[kwlug-disc] Virtualization technology

Jonathan Poole jpoole at digitaljedi.ca
Tue Jul 29 19:17:39 EDT 2014


I think it maybe a bit of sunk cost, but also big companies like a ‘bit pointy finger’ to swag around when problems arise.  If they are heavily invested into vmware, and trip a bug, vmware is obligated to fix.  OpenStack has KVM support which has probably gained a lot of traction over the last few years as the hypervisor race moves along.

IMHO kvm is gaining traction as it has matured, and management of single-host to multi-node hypervisor (aka clusters) has matured to a point where its do-able, and with that the cost being so low, gained a big push.

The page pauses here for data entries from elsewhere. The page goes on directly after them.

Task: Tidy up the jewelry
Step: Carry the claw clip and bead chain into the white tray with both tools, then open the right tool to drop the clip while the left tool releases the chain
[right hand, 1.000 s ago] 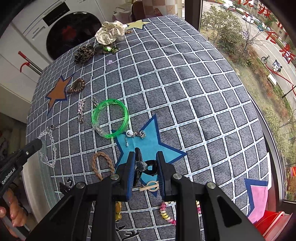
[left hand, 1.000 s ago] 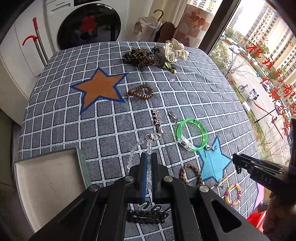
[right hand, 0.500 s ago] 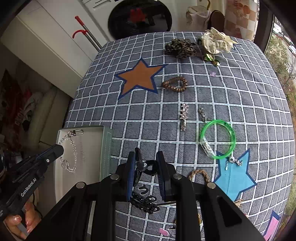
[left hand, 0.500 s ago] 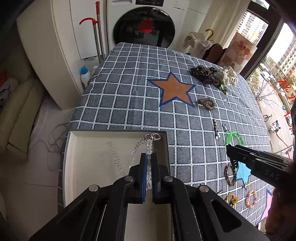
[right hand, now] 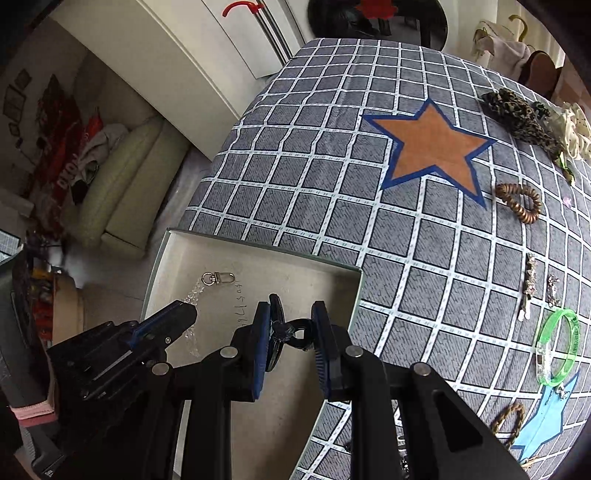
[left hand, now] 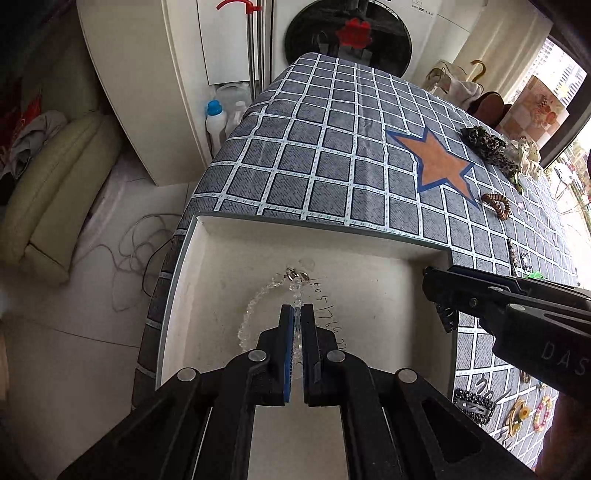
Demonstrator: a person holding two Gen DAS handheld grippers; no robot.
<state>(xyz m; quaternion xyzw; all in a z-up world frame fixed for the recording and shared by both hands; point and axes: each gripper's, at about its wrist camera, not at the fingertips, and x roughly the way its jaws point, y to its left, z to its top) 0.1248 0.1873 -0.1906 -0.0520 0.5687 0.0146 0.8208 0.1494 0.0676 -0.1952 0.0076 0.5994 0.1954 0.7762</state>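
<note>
Left gripper [left hand: 295,314]: clenched on a clear beaded chain with a silver swivel clasp [left hand: 258,306], held over the shallow white cardboard box [left hand: 369,280].
Beaded chain: its loop and clasp hung inside the box, near the floor with handwritten digits.
Right gripper [right hand: 290,325]: grasping a small black ring-shaped hair clip [right hand: 291,330] between its blue pads, above the box's right part.
Box: sat at the near corner of the grey checked tablecloth [right hand: 332,184].
Still on the cloth: a green translucent bangle [right hand: 557,347], a brown wooden bead bracelet [right hand: 519,201].

Handwriting [left hand: 328,314] on box floor illegible; dark clip [left hand: 445,317] mostly hidden behind right gripper [left hand: 428,280]; washing machine [left hand: 347,33] cropped at top.
</note>
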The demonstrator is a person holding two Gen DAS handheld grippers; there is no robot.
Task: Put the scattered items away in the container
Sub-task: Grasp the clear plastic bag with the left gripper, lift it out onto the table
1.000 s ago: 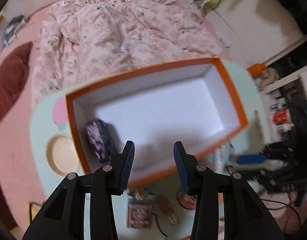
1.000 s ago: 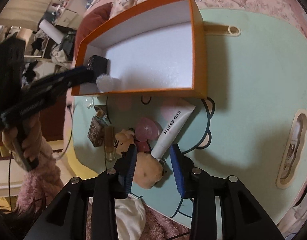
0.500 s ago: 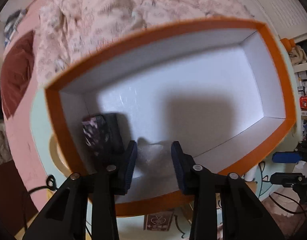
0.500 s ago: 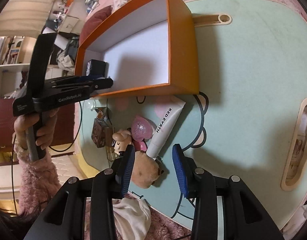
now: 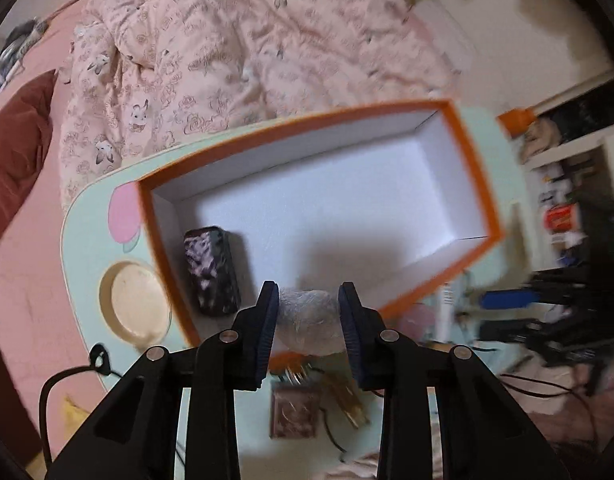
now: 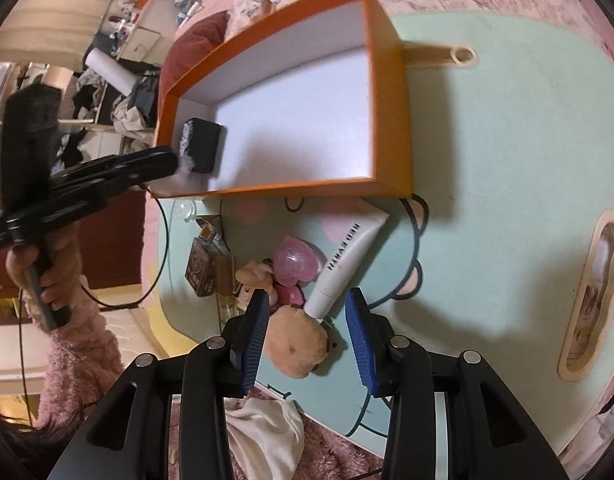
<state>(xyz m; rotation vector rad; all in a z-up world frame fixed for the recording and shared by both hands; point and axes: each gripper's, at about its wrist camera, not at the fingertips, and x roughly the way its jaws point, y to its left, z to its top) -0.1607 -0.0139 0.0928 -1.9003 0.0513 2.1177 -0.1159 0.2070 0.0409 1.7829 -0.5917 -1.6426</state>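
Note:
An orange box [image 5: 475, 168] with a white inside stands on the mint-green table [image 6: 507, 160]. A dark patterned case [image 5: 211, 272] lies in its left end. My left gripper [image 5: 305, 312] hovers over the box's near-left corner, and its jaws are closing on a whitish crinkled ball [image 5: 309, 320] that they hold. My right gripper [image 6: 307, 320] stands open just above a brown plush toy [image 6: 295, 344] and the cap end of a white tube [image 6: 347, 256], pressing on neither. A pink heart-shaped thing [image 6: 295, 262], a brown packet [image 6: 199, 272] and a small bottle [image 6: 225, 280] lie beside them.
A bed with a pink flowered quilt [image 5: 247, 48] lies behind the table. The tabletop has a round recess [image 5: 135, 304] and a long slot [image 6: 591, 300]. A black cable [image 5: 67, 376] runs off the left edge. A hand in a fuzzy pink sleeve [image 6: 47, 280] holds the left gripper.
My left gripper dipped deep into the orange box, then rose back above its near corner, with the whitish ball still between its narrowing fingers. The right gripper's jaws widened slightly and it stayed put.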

A few years back I setup a proxmox cluster with some old solaris machines utilized for NFS heads (lots of spindles directly attached) running ZFS/NFS presenting to a handful of linux machines running proxmox.  This was the ‘shared storage’ for KVM/QEMU virtual disk images that could be hot potatoed across the cluster with very little notice.  It had it’s quirks, but the feature set was solid if a few years ago (Jan 2011-2012), and without vmware licensing fee’s, or big learning curve of going to openstack, this didn’t break the bank for re-provisioned hardware.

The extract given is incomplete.